I'm sure the MC session will touch on a lot of this, but I wanted to see what others think, that have been there, done that. Am I asking too much of him? What should life look like 2 months post affair?


----------



## sokillme (Jun 10, 2016)

He cheated on you twice. Staying with him is settling, if you are going to settle then you have to commit to it. Personally I think you can do better. 

Your kids will also be fine. I know because my Father cheated on my Mother. Still close with both, probably closer to my Father because of it, since he was forced too make my is primary focus when we saw each other weekly. 

What is the real benefit for you staying.

A Soulmate is not some magical person that is put in your path for you to be happy ever after. It is a person who is of good character that works with you to build a good relationship. It could be any number of people, they must have character first though. Your husband is not one of them.


----------



## GreyEcho (Sep 28, 2016)

Time to move on and do what right for you.. He has, twice


----------



## KillerClown (Jul 20, 2016)

He had two affairs, one them he actually went to live with and you took him back. 

He should be wearing a dog collar and licking the floor where you walk. He should be b!tch slapped every time he talk without being spoken to.


----------



## Herschel (Mar 27, 2016)

First, I don't think he is legit, I am sure there are more than these two and he will likely do it again. You will never "get over it". 

Second, you will have to live with his betrayal. It never goes away. Til the day you die you will know what he did and that you "settled" for it. Maybe you are ok with that. It's a long time and you are still young. He has shown you his colors and is it worth settling for this with the possibility he is going to do it again? 

I am soon to be divorced and my wife had an online affair. Maybe she did other stuff, I don't know. There are other issues, but the point I am making is that I knew I could work things out with her...for now. The problem was I wasn't willing to go through the breakup again. You already did this. You let him back in with the likelihood of him destroying you again. And he is telling you to "get over it".


----------



## LostWifey (Nov 3, 2016)

sokillme said:


> What is the real benefit for you staying.
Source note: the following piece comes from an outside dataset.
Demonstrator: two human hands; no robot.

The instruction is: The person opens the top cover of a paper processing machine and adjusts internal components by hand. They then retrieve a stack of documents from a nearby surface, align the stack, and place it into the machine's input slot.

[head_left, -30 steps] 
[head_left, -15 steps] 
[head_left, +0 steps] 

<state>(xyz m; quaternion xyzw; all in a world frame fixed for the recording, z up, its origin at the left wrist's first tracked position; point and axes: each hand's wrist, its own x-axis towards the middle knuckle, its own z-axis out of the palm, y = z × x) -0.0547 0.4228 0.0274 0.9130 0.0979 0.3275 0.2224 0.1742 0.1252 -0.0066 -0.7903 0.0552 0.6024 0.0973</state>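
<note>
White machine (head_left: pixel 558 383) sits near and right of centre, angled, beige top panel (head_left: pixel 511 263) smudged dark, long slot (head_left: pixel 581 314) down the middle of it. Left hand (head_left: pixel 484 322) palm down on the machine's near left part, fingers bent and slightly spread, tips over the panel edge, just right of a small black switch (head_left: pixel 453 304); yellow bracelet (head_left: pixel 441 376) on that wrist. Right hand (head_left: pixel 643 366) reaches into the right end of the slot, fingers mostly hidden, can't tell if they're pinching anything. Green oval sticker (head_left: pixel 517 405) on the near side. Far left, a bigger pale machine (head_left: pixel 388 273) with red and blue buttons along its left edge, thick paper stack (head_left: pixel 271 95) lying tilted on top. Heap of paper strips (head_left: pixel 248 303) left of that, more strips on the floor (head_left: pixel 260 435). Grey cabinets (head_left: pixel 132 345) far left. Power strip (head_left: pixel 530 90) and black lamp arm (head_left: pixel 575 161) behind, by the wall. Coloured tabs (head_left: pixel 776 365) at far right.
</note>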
He is my best friend, teammate, partner, lover. Our sex life is great, never was really bad, just got comfortable after 10 years. Plus financially we need each other. I know what he did was incredibly disrespectful to me and our marriage, but I'm willing to work on it I guess because I still love him. I just think I need more from him. And don't want to be the nag, or have to tell him what he needs to do or what I want from him. I've already said what I need to him before, and he was attentive for about 6 weeks or so, but he's just back to life as normal and for me, I'm no where near that.

I shouldn't have to remind him what I need. He should make those decisions on his own, because he wants to. And I'm not getting that feeling from him.


----------



## LostWifey (Nov 3, 2016)

Herschel said:


> First, I don't think he is legit, I am sure there are more than these two and he will likely do it again. You will never "get over it".
> 
> Second, you will have to live with his betrayal. It never goes away. Til the day you die you will know what he did and that you "settled" for it. Maybe you are ok with that. It's a long time and you are still young. He has shown you his colors and is it worth settling for this with the possibility he is going to do it again?
> 
> I am soon to be divorced and my wife had an online affair. Maybe she did other stuff, I don't know. There are other issues, but the point I am making is that I knew I could work things out with her...for now. The problem was I wasn't willing to go through the breakup again. You already did this. You let him back in with the likelihood of him destroying you again. And he is telling you to "get over it".


I am trying to believe that he won't do it again. The hurt and pain he caused both me and himself was too much for either of us to go through again. He said that if he is unhappy again, we would separate and divorce before he moves on to a new woman. I want to believe that.


----------



## badmemory (Jul 31, 2012)

LostWifey said:


> when I bring it up to him he just tells me I need to get over it.?


Those words he said to you aren't uttered by a remorseful spouse. It's rug sweeping. It's him attempting to avoid the consequences of his actions. I've been in R for 5 years with my WW and if she told me that today or anytime in the future, I would divorce her on the spot.

Tears and apologies are only skin deep. Genuine remorse means discussing his A anytime you want, for as long as you feel the need. It means consistently owning what he did; and yes, bending over backwards to help you heal.

You don't have to accept that and you shouldn't. Especially from a serial cheater just two months from D-day.


----------



## GreyEcho (Sep 28, 2016)

You sound 100% commited ; but he doesn't sound like he is.. Why did he have affairs.. there was something he was looking for?


----------



## Herschel (Mar 27, 2016)

LostWifey said:


> I am trying to believe that he won't do it again. The hurt and pain he caused both me and himself was too much for either of us to go through again. He said that if he is unhappy again, we would separate and divorce before he moves on to a new woman. I want to believe that.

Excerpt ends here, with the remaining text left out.